Aujourd’hui la Première Guerre mondiale et la révolution russe sont très éloignées du public actuel. «Et c’est là qu’a surgi le soldat Daniel Somers, poursuit Àlex Ollé. Cet ancien combattant de la guerre d’Irak nous a permis d’avoir un point de vue complètement actuel. Nous ne changeons pas l’histoire, nous lui rendons en quelque sorte sa proximité avec le public.»

La musique, l’âme du soldat

La force du spectacle tient au fait qu’il prend les éléments symboliques de la pièce et les transpose sur une histoire vraie. «L’universel n’est compréhensible que lorsqu’il est incarné dans le singulier, le particulier.» Pour le dramaturge catalan, le drame faustien se déroule comme un rêve dans l’esprit du protagoniste, déployé au travers des trois personnages de la pièce – le narrateur, le soldat et le diable – qui reflètent ses conflits intérieurs.

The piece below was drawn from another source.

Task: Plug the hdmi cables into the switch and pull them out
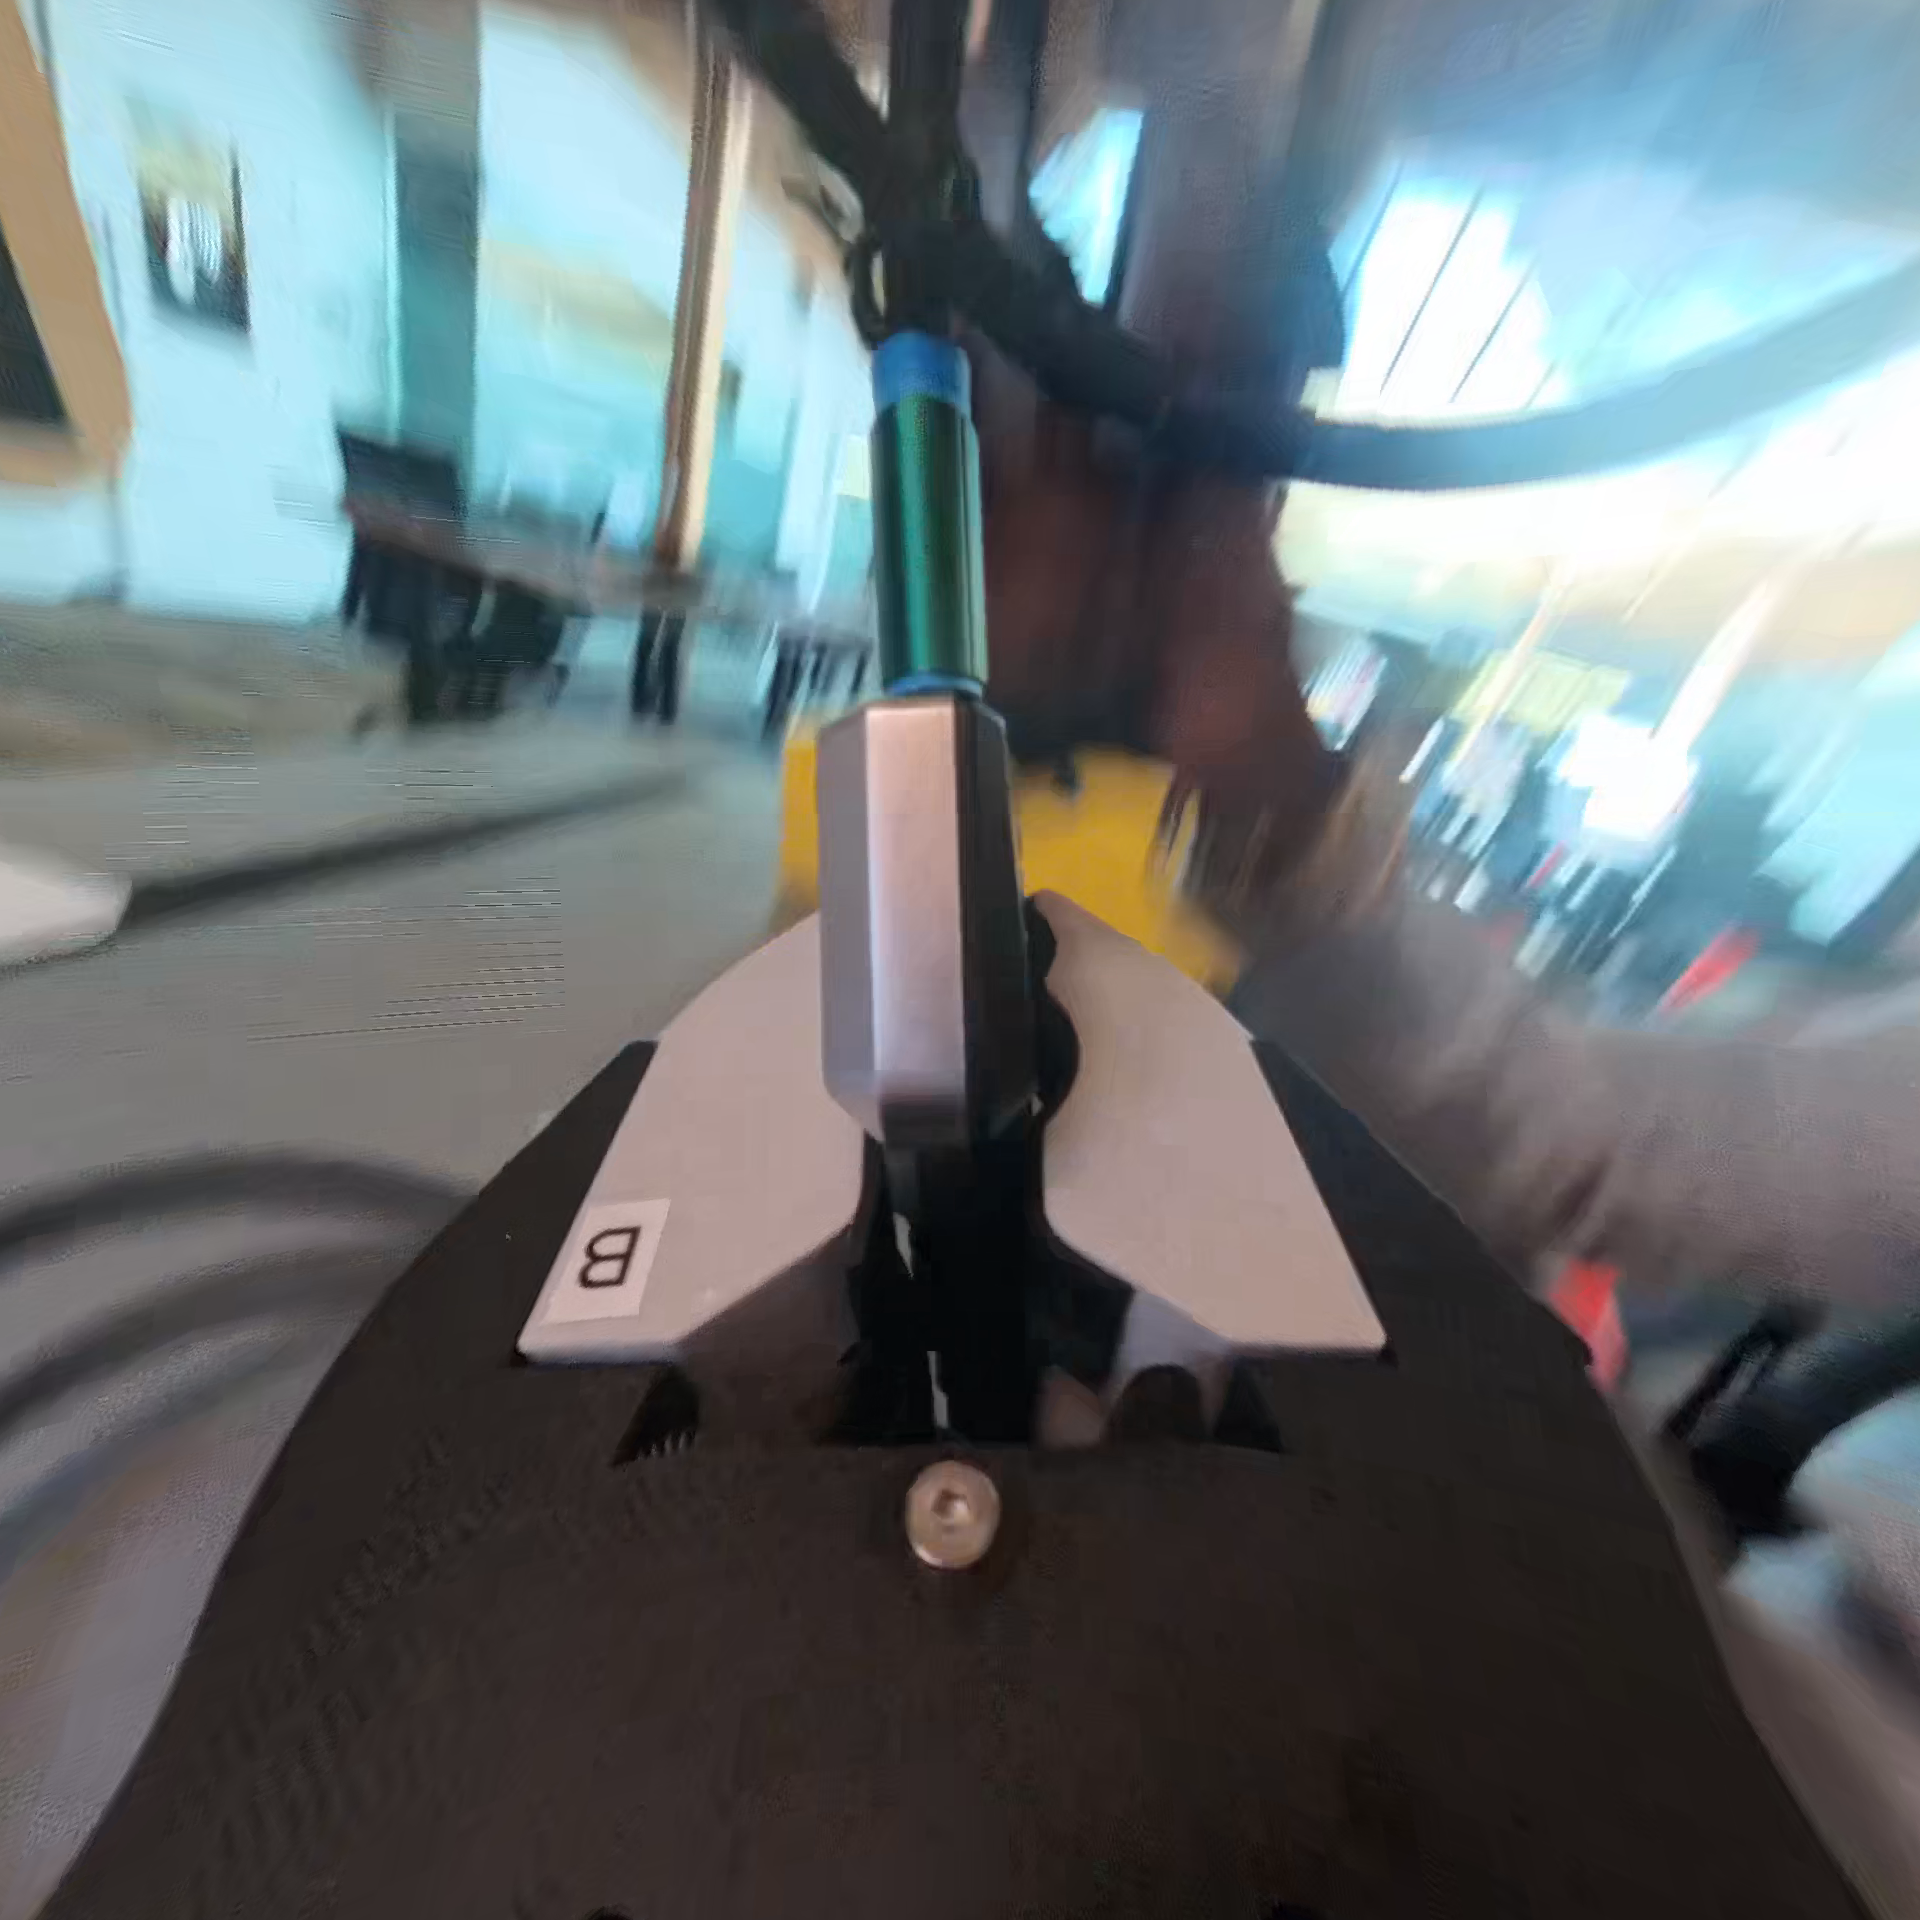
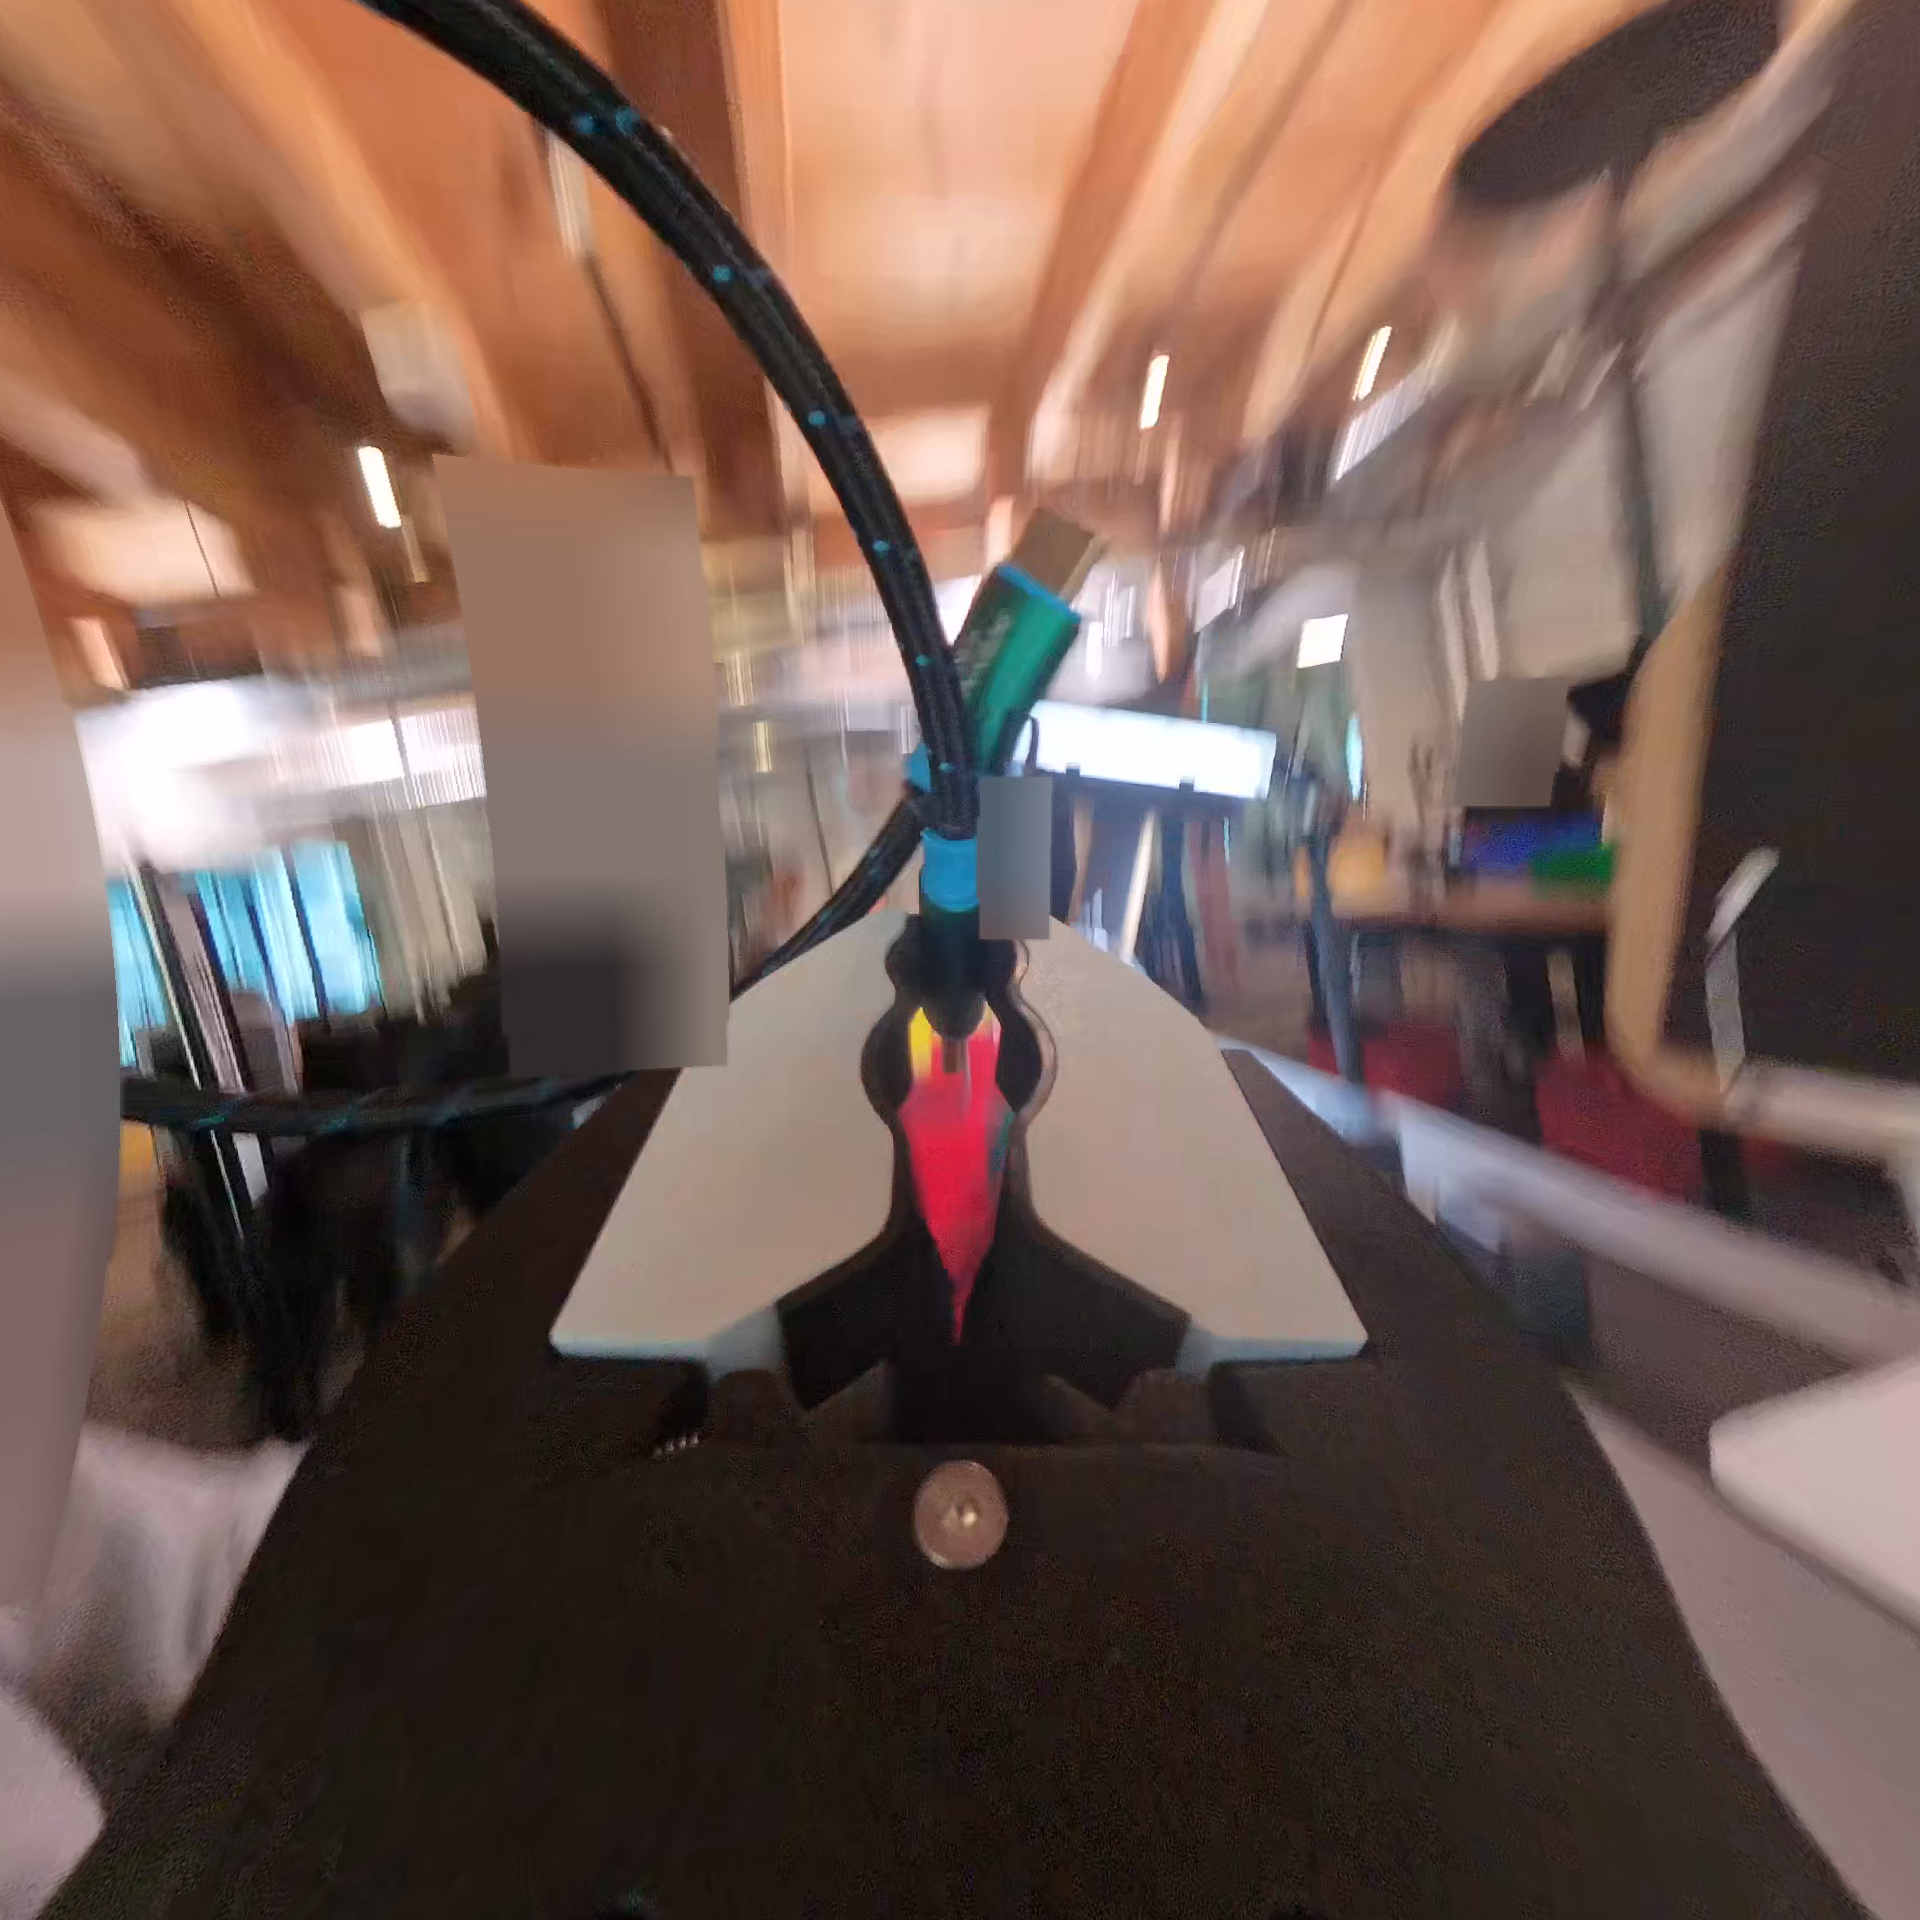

La musique est mise en exergue de manière très particulière: «Dans les représentations habituelles de l’«Histoire du soldat», la musique et l’action se déroulent sur le même plan. Nous avons situé les musiciens sur un plan supérieur. Alors que le soldat gît dans un lit d’hôpital dans la partie inférieure de la scène, donnant du poids au côté terrestre du personnage, la musique souligne ses états émotionnels et surgit d’un monde pour ainsi dire spirituel. La musique est l’âme du soldat.»

Faire incarner sur scène un personnage du présent, dans toute la fragilité du corps humain, c’est aussi faire résonner l’impact de la pièce à l’époque de sa création: «Ce qui relie un soldat russe ou un paysan vaudois de l’époque avec le soldat américain d’aujourd’hui, c’est la simplicité de sa conception du monde. Ils tiennent tous à des choses simples: la mère, la bien-aimée, le violon… Ce qui les sépare de leur simplicité finira par les détruire. C’est le drame de l’homme écrasé par le système. Nul besoin d’être soldat pour le comprendre.»

Le centenaire est l’occasion pour le metteur en scène de dépouiller le spectacle d’une patine de naïveté, de raviver sa perspective d’innovation: «Cent ans, c’est une longue période, constate Àlex Ollé, surtout quand une œuvre a eu du succès. A chaque reconstitution se définit la manière conventionnelle de la représenter. Mais cette forme finale, qui semble faire l’unanimité, n’en est pas moins le résultat d’un effacement des idées originales. Nous avons procédé à une révision en profondeur de la pièce, et nous avons découvert combien le drame qui frémit en dessous est violent.»

Un drame qui suscite cette réflexion de fond: «La pièce nous oblige à réfléchir sur la destruction – la guerre, et sur la création – la musique. Mais aussi sur la société et sa violence envers l’individu normal. Sur le bonheur et la manière d’y parvenir. Sur le bien et le mal. Voilà pourquoi nous avons cherché à la traduire au présent, à rendre l’histoire compréhensible au public d’aujourd’hui.» Petya Ivanova

Un soldat d'Irak

«Je regrette qu’on en soit arrivé là. Mon esprit est une terre abandonnée, remplie de visions d’horreur. Mon corps n’est qu’une cage, une source de douleur. Les choses simples que les autres considèrent comme allant de soi me sont impossibles. Je ne peux pas rire, je ne peux pas pleurer, je peux à peine quitter la maison. Il y a des choses dont on ne peut tout simplement pas revenir. Revenir à une vie normale après ces choses serait la marque d’un sociopathe. Une vie normale serait une insulte à ceux qui sont morts de ma main.»

Extrait de la lettre d’adieu de Daniel Somers, ancien combattant américain de la guerre d’Irak, 2013.